Abstract

Kukol′nik, Glinka, and A Farewell to St. Petersburg

Frustrated in his work and disenchanted with his life, especially the moribund state of his marriage, Mixail Glinka abandoned the capital in 1840 to flee to the peace of the countryside. Coincidentally that year he published, in collaboration with Nestor Kukol′nik, a collection of twelve romances appropriately titled A Farewell to St. Petersburg. Though these songs do not represent Glinka at his best, this collection nevertheless can stand as an emblem of what has become known in the criticism as “late Romanticism” in Russia. The words and music, with some exceptions, bear the hallmarks of the period: “false” elegance and bombast. And Kukol′nik has even contrived to include traces of Official Nationality in one of the songs; not mere Russians, but Russia’s Orthodox people manage to have lots of fun as they merrily ride along the clean, wide fields to Carskoe Selo on the first Russian train known as the paroxod.
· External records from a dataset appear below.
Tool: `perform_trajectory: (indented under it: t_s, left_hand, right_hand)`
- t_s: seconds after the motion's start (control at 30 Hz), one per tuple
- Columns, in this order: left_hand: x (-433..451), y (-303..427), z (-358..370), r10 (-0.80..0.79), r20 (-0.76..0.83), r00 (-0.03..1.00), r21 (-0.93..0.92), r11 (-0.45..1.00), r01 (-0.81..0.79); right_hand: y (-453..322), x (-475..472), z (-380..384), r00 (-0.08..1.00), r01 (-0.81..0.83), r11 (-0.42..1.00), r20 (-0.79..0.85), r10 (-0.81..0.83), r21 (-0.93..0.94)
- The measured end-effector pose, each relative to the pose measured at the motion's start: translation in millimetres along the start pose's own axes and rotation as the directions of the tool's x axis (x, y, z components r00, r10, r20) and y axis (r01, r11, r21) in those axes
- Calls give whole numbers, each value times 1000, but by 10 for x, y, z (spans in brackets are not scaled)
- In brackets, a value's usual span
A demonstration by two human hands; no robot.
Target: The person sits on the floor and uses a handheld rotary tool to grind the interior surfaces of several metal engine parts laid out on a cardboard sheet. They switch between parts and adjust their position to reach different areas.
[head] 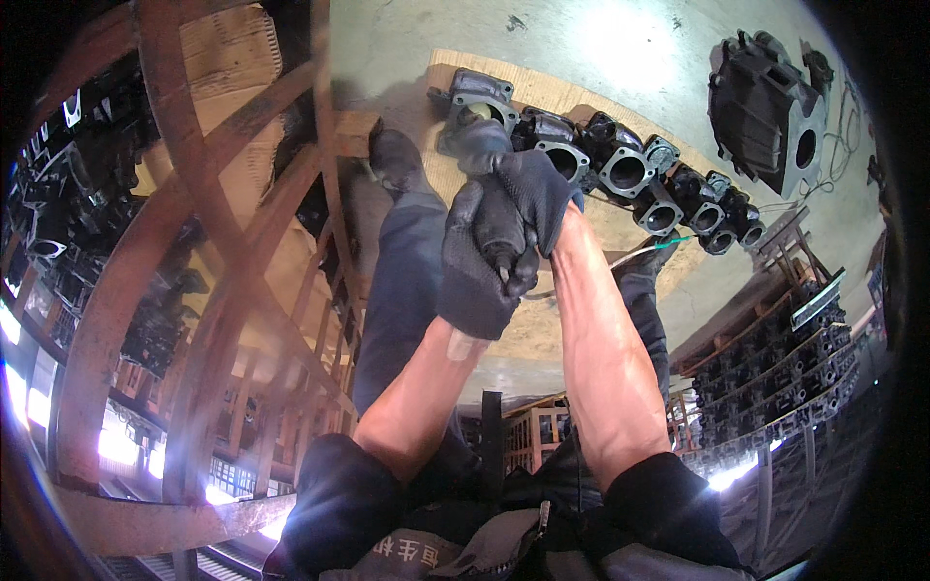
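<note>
A dark hand-held power tool [501, 225], apparently an angle grinder, is held between both gloved hands. My left hand [476, 269] wraps around its rear body. Farther forward, my right hand [534, 189] grips it near the head. The tool's head lies over the leftmost black cast metal housing [483, 87], at its round opening; the exact contact point is hidden. To the right, several similar black flanged castings [626, 173] stand in a curved row on corrugated cardboard [567, 91].
A rusty metal cage [240, 269] with black castings inside stands close at the left. A large black casing [763, 116] sits on the concrete floor at the right, near a thin cable. Stacked castings [777, 378] are at the lower right. A pale cable [636, 256] runs beside my right leg.
</note>
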State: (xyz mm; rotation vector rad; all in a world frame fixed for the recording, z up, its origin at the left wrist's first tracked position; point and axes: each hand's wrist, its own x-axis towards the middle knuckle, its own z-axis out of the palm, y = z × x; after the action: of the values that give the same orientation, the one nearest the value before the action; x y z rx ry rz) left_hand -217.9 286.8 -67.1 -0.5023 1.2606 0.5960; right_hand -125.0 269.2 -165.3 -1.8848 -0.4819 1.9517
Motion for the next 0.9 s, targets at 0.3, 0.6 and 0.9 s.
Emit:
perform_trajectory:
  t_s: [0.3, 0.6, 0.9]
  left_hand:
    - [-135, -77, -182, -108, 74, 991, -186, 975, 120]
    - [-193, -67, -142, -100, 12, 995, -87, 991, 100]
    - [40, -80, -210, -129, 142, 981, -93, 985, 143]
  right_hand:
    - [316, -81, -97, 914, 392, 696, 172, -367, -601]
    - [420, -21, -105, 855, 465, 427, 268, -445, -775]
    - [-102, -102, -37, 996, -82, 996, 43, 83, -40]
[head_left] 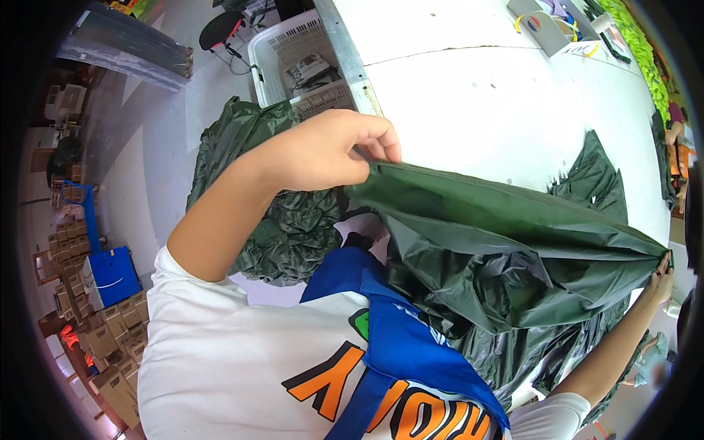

The friendship between Glinka and Kukol′nik stands for another aspect of the cultural life of Russia’s capital in the 1830s and 1840s, the phenomenon Nicholas Riasanovsky calls Russia’s “Bohemia,” whose central meeting place was Kukol′nik’s Wednesday “salons.” The friendship that led to musical collaboration also contributed greatly to the end of Glinka’s marriage (as some allege). The memoirs both Glinka and Kukol′nik left behind provide a sometimes conflicting account of the friendship and the collaboration. And in what one might call “meta-criticism,” Kukol′nik audaciously reviews A Farewell to St. Petersburg in the newspaper he edited, Xudožestvennaja gazeta. By collating the various accounts and analyzing the romances themselves, one can reconstruct the creative evolution of the collection, A Farewell to St. Petersburg.